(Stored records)

------------

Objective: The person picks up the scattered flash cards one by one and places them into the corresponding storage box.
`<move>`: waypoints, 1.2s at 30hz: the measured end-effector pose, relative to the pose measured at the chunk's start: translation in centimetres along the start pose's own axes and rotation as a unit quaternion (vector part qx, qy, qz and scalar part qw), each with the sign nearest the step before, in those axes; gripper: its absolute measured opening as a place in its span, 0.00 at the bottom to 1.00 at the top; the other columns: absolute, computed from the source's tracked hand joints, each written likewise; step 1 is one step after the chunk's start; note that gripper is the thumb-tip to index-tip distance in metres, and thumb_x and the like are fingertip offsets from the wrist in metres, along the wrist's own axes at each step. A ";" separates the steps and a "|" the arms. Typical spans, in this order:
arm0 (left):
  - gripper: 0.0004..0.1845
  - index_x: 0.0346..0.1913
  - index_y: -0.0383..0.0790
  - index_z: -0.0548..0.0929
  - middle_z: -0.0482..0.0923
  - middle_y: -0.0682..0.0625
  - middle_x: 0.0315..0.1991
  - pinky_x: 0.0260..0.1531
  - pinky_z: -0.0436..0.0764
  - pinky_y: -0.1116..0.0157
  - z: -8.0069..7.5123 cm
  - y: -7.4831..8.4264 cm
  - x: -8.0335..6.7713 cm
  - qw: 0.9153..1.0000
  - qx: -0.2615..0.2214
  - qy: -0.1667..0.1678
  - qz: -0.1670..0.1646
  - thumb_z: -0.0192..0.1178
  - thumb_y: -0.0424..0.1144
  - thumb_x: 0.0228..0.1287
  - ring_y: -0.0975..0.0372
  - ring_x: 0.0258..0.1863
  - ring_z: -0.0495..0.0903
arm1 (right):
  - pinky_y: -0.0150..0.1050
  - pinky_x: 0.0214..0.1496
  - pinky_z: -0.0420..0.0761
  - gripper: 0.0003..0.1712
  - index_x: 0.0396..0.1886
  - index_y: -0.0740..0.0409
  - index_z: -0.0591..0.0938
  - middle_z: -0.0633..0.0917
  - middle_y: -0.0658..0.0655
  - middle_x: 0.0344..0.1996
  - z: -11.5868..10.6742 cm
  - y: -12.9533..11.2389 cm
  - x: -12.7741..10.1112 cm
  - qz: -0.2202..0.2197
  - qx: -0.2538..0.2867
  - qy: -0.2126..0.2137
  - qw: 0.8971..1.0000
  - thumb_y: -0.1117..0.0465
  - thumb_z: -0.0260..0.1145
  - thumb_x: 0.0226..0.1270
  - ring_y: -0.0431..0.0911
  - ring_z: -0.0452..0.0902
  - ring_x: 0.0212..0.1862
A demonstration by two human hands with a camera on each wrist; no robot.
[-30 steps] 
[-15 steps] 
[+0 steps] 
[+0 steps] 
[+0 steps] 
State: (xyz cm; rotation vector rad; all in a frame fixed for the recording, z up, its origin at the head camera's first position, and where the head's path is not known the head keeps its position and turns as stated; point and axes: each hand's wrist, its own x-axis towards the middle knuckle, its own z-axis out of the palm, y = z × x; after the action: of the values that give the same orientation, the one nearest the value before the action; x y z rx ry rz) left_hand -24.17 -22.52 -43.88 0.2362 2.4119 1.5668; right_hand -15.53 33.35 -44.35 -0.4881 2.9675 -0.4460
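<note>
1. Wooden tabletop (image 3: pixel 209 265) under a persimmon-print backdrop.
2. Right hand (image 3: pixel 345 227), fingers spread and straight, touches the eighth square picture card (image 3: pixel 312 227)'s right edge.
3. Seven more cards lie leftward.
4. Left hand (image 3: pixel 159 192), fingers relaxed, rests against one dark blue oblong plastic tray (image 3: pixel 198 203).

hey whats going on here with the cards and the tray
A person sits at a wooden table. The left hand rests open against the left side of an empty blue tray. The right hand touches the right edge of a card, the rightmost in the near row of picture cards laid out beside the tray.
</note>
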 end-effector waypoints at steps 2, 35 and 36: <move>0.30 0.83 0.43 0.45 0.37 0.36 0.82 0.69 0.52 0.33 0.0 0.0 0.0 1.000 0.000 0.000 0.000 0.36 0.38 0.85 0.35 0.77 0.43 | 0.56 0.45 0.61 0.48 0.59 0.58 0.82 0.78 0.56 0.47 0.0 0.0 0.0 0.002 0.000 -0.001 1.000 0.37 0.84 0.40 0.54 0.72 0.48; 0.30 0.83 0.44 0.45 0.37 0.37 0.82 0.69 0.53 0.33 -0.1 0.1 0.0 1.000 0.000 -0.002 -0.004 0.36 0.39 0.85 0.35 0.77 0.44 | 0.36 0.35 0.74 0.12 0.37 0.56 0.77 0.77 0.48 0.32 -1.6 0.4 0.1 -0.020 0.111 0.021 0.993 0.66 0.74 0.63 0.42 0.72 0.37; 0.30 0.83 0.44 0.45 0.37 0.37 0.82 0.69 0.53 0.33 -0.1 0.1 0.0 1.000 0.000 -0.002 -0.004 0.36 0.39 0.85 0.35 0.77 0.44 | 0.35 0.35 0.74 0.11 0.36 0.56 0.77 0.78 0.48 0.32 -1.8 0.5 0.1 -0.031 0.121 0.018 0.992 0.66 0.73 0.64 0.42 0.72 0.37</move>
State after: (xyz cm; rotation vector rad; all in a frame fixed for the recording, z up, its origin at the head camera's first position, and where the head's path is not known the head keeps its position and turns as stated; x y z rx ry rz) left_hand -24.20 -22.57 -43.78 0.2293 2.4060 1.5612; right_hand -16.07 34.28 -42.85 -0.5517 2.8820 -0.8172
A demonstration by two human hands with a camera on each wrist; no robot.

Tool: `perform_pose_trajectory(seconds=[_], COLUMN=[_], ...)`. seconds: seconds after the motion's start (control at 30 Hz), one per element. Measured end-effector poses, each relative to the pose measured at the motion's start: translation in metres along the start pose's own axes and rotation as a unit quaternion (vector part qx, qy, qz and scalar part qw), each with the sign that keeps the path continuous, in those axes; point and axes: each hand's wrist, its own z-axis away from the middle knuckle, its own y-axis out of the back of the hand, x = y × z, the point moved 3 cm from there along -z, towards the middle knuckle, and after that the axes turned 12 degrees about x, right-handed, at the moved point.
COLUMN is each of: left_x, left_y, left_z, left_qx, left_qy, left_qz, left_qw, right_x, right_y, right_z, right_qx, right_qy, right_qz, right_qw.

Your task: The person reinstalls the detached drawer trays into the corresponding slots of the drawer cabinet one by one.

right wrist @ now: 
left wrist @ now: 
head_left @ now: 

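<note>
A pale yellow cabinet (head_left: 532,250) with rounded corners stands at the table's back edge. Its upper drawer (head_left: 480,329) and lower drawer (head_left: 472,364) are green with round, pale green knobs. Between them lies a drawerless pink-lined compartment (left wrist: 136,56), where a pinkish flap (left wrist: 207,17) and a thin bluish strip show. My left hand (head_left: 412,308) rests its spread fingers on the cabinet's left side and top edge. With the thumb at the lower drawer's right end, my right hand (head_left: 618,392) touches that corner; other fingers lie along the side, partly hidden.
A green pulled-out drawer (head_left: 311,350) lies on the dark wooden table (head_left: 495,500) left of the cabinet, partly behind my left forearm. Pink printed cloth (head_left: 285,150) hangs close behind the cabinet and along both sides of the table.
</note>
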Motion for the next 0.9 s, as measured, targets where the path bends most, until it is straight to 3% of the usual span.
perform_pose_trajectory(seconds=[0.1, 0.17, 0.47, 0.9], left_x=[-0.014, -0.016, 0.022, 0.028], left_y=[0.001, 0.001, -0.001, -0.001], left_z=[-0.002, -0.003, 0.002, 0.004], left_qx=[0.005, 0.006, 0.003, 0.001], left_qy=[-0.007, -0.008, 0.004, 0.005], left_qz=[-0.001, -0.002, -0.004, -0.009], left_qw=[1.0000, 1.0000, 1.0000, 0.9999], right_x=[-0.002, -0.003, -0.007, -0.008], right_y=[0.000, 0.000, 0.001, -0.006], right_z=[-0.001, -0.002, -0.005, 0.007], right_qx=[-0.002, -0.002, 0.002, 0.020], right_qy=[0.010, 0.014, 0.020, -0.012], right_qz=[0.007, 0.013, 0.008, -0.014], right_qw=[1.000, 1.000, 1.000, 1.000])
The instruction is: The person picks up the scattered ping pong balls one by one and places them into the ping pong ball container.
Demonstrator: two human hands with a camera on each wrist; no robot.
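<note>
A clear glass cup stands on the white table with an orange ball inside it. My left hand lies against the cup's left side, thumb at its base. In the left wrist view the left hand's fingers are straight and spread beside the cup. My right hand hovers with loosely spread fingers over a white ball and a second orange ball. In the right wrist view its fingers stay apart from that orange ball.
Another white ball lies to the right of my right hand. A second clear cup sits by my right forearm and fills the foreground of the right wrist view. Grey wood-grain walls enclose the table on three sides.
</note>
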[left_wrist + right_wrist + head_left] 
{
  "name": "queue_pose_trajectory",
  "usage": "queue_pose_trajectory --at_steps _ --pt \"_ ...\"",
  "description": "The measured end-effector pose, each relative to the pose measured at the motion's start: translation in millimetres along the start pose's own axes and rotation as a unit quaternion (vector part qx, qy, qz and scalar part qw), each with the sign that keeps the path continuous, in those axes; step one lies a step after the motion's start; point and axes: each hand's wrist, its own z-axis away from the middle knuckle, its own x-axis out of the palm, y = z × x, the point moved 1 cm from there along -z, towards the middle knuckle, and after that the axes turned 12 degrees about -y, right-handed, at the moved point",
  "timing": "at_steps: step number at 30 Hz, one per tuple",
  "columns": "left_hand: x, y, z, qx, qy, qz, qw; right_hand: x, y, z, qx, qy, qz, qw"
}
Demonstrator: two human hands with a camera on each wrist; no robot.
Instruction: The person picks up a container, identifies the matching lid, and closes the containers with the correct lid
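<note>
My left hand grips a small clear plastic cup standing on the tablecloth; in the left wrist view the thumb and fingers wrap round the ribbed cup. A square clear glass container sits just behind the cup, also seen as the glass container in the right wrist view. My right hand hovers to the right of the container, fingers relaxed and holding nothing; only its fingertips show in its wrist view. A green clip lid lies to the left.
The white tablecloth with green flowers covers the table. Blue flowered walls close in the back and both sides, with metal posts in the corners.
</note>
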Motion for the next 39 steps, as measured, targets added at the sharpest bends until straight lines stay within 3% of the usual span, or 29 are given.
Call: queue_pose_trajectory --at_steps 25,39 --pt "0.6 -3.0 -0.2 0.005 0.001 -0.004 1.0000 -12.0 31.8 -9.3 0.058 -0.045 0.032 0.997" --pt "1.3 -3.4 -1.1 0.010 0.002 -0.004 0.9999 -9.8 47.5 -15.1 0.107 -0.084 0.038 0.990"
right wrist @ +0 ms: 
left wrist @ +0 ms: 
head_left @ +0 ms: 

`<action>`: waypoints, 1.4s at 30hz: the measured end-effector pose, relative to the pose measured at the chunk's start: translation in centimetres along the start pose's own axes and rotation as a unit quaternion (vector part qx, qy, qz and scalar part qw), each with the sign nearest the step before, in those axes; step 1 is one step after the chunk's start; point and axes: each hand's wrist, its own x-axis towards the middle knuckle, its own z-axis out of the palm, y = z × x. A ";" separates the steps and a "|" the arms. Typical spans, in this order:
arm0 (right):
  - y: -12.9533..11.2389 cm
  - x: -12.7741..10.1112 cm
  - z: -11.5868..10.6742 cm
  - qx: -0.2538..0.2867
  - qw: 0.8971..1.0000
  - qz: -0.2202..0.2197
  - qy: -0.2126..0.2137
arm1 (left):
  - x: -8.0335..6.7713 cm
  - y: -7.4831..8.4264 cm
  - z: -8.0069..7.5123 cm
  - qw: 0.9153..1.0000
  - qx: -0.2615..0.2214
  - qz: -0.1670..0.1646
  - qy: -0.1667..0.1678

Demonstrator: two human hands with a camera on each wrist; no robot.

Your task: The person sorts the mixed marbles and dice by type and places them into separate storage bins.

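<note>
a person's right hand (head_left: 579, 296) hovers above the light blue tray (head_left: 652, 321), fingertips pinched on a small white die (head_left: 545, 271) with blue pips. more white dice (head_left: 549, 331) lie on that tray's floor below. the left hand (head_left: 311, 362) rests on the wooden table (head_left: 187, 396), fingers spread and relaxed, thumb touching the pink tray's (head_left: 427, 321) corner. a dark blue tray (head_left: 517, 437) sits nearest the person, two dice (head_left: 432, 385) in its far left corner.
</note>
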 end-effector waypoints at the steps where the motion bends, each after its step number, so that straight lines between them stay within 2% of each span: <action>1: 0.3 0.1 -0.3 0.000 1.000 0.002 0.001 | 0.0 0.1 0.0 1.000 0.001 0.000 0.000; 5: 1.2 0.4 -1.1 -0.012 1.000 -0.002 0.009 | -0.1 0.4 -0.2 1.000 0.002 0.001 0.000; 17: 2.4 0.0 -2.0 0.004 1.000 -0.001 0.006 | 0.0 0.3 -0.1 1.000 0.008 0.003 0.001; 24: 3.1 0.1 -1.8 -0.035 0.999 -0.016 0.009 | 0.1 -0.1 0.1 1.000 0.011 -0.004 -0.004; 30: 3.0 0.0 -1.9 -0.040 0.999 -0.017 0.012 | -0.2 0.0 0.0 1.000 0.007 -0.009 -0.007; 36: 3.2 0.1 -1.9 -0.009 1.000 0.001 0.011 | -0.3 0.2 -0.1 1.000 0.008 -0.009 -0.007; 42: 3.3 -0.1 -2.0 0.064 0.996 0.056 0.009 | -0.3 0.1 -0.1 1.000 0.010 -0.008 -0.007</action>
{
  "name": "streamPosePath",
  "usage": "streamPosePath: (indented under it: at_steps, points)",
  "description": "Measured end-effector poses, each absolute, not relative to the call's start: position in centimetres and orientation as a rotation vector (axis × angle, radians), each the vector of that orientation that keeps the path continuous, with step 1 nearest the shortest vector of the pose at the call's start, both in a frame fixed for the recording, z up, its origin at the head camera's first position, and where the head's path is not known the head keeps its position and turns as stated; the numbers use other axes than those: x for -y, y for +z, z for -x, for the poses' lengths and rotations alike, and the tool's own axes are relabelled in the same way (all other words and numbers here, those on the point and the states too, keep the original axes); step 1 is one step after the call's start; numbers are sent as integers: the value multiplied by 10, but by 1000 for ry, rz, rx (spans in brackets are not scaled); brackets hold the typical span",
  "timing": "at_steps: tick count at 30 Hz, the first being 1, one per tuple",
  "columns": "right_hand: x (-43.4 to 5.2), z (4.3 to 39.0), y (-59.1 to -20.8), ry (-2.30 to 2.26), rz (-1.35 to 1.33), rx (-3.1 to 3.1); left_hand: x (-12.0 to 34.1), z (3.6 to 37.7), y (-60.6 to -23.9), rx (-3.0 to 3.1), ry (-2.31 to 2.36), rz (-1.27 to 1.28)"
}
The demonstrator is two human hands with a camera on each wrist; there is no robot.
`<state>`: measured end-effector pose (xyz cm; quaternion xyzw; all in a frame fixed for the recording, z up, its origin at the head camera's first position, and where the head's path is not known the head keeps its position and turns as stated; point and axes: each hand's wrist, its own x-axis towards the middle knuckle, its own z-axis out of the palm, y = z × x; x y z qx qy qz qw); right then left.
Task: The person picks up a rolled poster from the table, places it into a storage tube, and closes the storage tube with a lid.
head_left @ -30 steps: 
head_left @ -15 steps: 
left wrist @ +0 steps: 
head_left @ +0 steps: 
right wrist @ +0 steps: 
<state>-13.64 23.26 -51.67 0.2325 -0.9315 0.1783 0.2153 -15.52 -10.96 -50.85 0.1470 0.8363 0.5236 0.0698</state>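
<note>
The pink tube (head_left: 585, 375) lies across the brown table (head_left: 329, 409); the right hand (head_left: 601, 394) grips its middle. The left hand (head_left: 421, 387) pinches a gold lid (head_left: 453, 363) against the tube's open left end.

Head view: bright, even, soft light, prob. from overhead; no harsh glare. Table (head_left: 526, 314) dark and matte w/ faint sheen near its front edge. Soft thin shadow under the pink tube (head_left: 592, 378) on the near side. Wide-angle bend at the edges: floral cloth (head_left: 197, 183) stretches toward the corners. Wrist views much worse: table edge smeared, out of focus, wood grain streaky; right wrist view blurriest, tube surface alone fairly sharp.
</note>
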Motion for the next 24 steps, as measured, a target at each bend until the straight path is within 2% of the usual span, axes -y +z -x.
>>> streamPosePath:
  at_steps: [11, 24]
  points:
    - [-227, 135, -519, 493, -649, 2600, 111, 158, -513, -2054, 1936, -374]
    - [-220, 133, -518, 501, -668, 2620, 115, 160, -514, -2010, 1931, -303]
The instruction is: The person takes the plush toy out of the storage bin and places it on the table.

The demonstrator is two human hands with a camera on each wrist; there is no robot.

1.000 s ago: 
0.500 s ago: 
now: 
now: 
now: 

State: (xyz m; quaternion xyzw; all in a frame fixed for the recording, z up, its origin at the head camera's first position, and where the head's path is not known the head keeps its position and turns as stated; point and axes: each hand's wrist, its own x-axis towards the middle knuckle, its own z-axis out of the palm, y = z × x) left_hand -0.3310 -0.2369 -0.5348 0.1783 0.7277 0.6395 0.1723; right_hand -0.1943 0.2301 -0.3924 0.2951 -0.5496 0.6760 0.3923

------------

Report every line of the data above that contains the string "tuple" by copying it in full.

  "timing": "at_steps: step number at 30 Hz, one per tuple",
  "timing": "at_steps: tick count at 30 Hz, the first being 1, one per tuple",

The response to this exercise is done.